• _How to complete this task_
For every line in the entries that contains "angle", show the whole line.

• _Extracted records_
^^^^^^^^^^^^^^^^

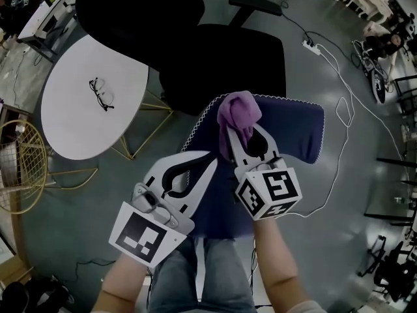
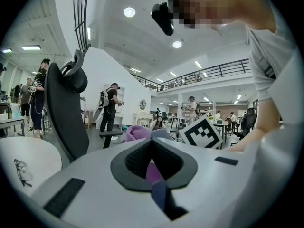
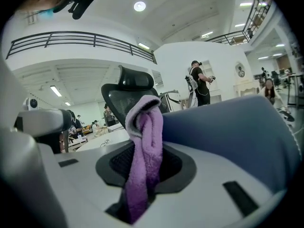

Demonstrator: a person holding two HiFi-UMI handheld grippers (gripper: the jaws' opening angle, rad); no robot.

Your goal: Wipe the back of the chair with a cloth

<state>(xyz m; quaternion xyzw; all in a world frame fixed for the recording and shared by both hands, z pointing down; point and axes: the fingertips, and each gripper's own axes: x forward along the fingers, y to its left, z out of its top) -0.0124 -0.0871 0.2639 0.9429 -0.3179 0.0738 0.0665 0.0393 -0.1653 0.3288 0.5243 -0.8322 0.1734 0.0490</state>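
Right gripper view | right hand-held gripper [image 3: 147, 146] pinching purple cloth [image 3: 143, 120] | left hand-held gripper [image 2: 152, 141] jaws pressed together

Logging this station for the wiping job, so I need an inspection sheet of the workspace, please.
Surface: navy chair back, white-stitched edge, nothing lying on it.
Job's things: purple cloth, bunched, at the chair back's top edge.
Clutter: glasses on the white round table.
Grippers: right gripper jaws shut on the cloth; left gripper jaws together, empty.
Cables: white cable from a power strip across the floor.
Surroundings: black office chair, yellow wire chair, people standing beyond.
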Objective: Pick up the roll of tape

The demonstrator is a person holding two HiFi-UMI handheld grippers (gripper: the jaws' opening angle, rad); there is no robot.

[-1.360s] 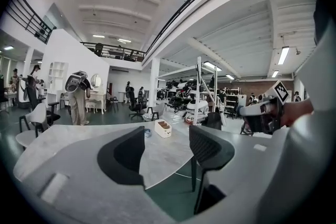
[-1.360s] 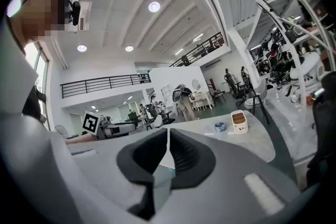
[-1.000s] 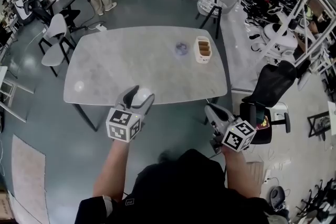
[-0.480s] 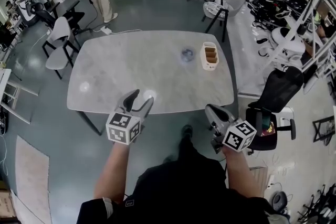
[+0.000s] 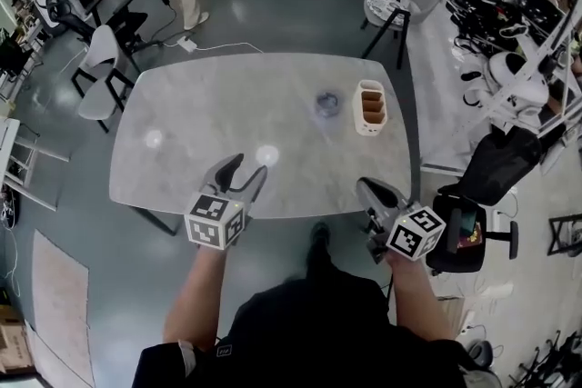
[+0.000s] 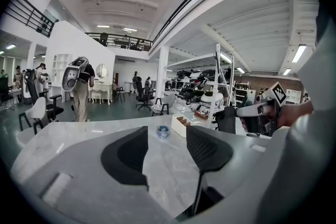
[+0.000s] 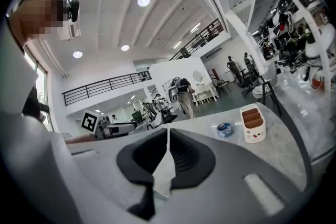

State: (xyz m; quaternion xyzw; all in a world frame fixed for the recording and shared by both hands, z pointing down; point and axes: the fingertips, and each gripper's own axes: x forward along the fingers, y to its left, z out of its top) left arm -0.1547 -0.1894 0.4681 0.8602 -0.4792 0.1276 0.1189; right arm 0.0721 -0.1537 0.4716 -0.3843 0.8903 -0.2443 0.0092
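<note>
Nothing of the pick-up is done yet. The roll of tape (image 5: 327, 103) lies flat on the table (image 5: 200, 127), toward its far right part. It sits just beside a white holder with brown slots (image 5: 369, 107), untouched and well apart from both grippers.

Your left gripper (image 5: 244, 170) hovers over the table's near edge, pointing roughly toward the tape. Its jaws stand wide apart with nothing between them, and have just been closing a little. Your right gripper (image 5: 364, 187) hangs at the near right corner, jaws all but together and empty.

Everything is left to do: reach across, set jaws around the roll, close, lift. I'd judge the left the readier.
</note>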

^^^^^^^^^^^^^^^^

• _Answer space_
Demonstrator: a person holding two HiFi-UMI handheld grippers (gripper: the jaws' opening angle, rad); no robot.
The demonstrator is a person holding two HiFi-UMI handheld grippers (gripper: the jaws' opening angle, rad); there is no robot.

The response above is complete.